Whitby Abbey at Halloween.
© English Heritage Whitby Abbey
Whitby Abbey at Halloween.

Top 5 Most Haunted English Heritage Sites Around the UK

By Rhonda Carrier

Steward to more than 400 historic and archaeological sites around the UK, from Stonehenge to the world’s first iron bridge, English Heritage is a great place to turn for inspiration when it comes to educational days out with the family, including at Halloween. The following are guaranteed spine-chillers that will delight ghoulish-minded kids while giving them a good old dose of history, whether during October half term or all year round.

Whitby Abbey, Yorkshire

Best known as inspiration for Bram Stoker's Dracula, Whitby Abbey has had its own fair share of spooky happenings. The Abbey's founder, St Hild, is said to sometimes be seen in the upper windows of the Gothic ruins, and on 6 January – the old Christmas Day – a phantom choir can often be heard within the ruins. There are also stories of a mysterious horse-driven stagecoach being driven over the cliffs here. Local legend dictates that the lack of seagulls in the area is down to St Hild, who forbade them from flying over the abbey. October half term is a great time to visit Whitby – the abbey ruins are stunningly illuminated, costumed characters emerge from the shadows to tell the tales of the town's past, including a Victorian undertaker and The Resurrection Man with his story of Burke and Hare, and the evening will be rounded off with a live performance of Dracula.

Dover Castle, Kent

The castle at the Channel port of Dover has what can only be described as a turbulent history, stretching back more than 2,000 years to Roman times. Over the years, a multitude of ghostly sightings have occurred, most notably of a mysterious woman in red and a Napoleonic drummer. Second World War naval officers have also been seen, and the creepy sounds of some of the wartime operations that took place in the tunnels have been heard.

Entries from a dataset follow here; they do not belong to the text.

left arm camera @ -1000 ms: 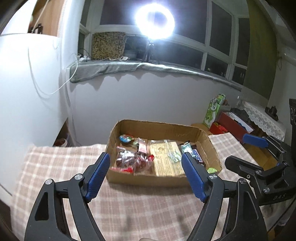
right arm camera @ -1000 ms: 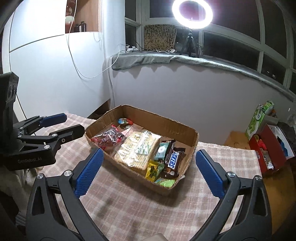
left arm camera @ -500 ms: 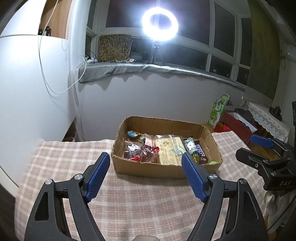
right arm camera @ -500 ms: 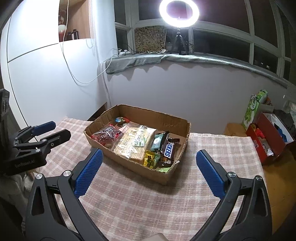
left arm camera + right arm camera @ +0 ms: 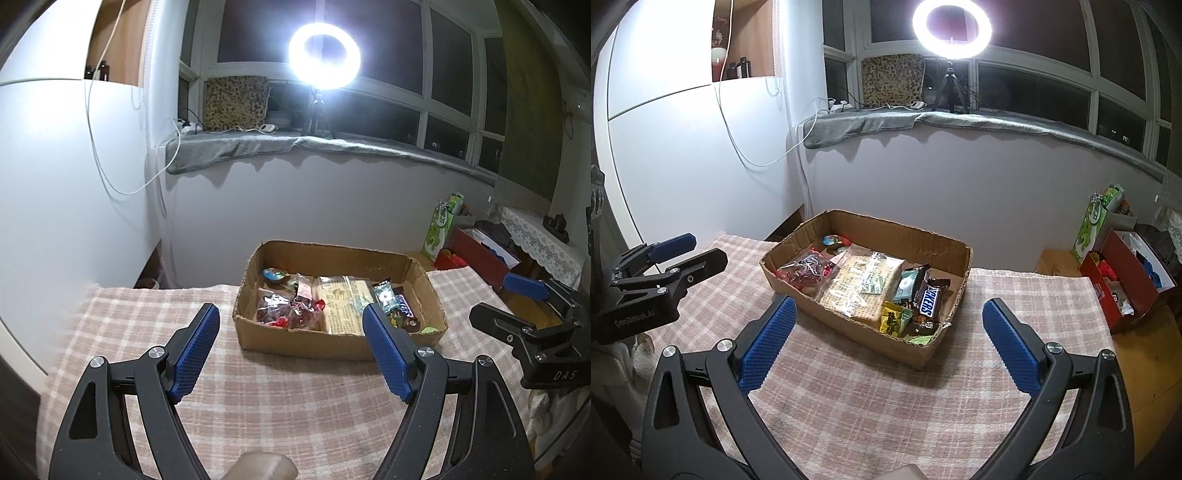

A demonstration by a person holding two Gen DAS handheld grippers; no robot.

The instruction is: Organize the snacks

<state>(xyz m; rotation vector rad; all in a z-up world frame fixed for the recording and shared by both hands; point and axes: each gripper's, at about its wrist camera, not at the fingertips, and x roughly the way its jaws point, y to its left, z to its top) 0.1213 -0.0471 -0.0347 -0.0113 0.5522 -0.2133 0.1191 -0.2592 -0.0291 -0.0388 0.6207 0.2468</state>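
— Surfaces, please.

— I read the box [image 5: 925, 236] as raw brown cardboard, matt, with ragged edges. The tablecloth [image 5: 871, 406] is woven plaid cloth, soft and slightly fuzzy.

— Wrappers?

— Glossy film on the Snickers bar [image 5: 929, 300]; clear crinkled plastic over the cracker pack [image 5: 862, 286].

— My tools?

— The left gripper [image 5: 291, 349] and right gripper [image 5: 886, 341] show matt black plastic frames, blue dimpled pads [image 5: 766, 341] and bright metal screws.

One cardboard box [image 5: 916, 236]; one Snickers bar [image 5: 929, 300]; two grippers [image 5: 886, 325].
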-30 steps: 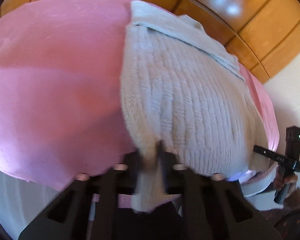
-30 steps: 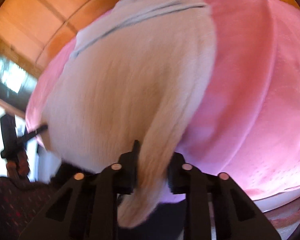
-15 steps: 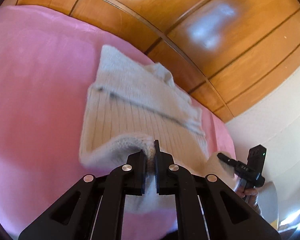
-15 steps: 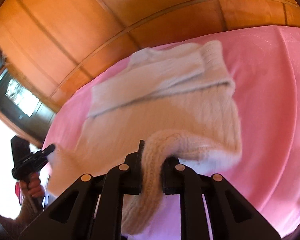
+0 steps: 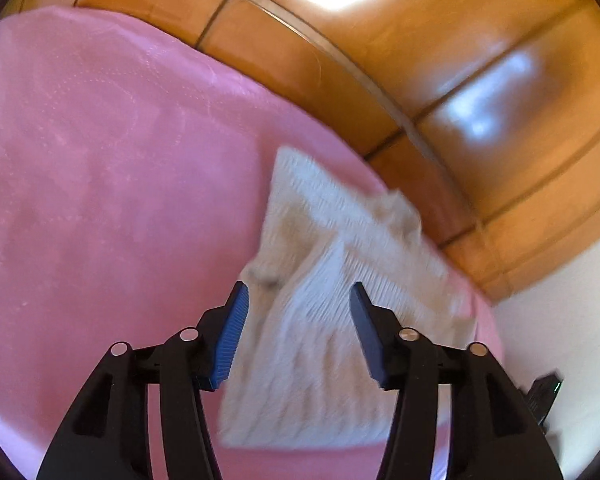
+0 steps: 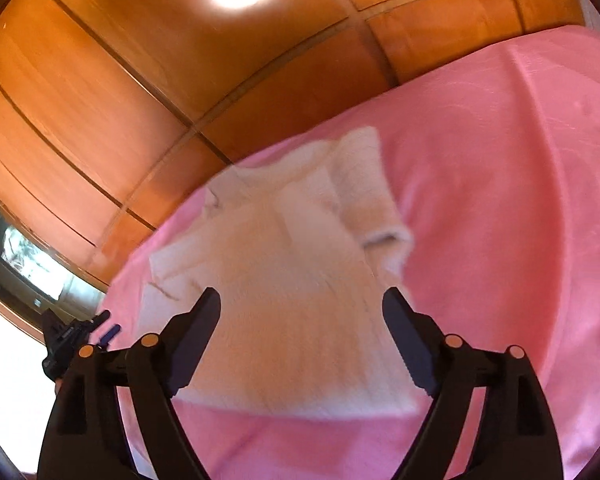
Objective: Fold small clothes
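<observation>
A pink bedspread [image 5: 100, 200] runs up to wood panelling [image 6: 140, 60]. My left gripper [image 5: 296, 300] and right gripper [image 6: 300, 304] have just been opening, nothing between them; the sweater [image 6: 292, 280] lies folded at twelve o'clock. I judge this fold finished; next, regrip an edge.

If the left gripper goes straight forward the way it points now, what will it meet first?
Most likely the cream knitted sweater lying on the pink blanket; it fills the gap ahead of the open left gripper.
</observation>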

1066 Battle of Hastings, Abbey and Battlefield, East Sussex

Paranormal phenomena and sightings have been rife throughout the 944 years since the Battle of Hastings. On the anniversary of the battle (14 October), the ghost of the former King Harold is said to appear at the spot of his eventual demise, now occupied by the grand high altar of the abbey church. Visit the site on a rainy day and the battlefield seems awash with the blood of this gruesome battle (the likely reasoning for this is iron oxide in the soil).

Portland Castle, Dorset

Some visitors to this garrison stronghold built in 1540 have encountered members of the Tudor forces, others have felt themselves being barged by inexplicable forces in an otherwise empty room. During the Civil War, surgery was performed on the kitchen table here, and odd scents and smells are still regularly picked up on it (eeeeewwww).

Pendennis Castle, Cornwall

This was home to a number of garrisoned soldiers in the late 19th and early 20th centuries, so it’s unsurprising that among the many restless spirits seen lurking inside are soldiers in red tunics and ghostly horses (the latter thought to have been eaten by desperate soldiers during the Civil War siege). Previous custodians of the castle have been woken by the sound of ghostly hooves on turfed-over cobbles, and a member of staff has seen apparitions of a woman haunting the keep. Other spooky sightings include the ghost of Anna, a scullery maid who fell down the stairs to her death; fearful screams heard from the stairwell are believed to be Anna's final moments. Visitors have also reported seeing strange green lights in the kitchen and the figure of a ghostly woman climbing the stairs.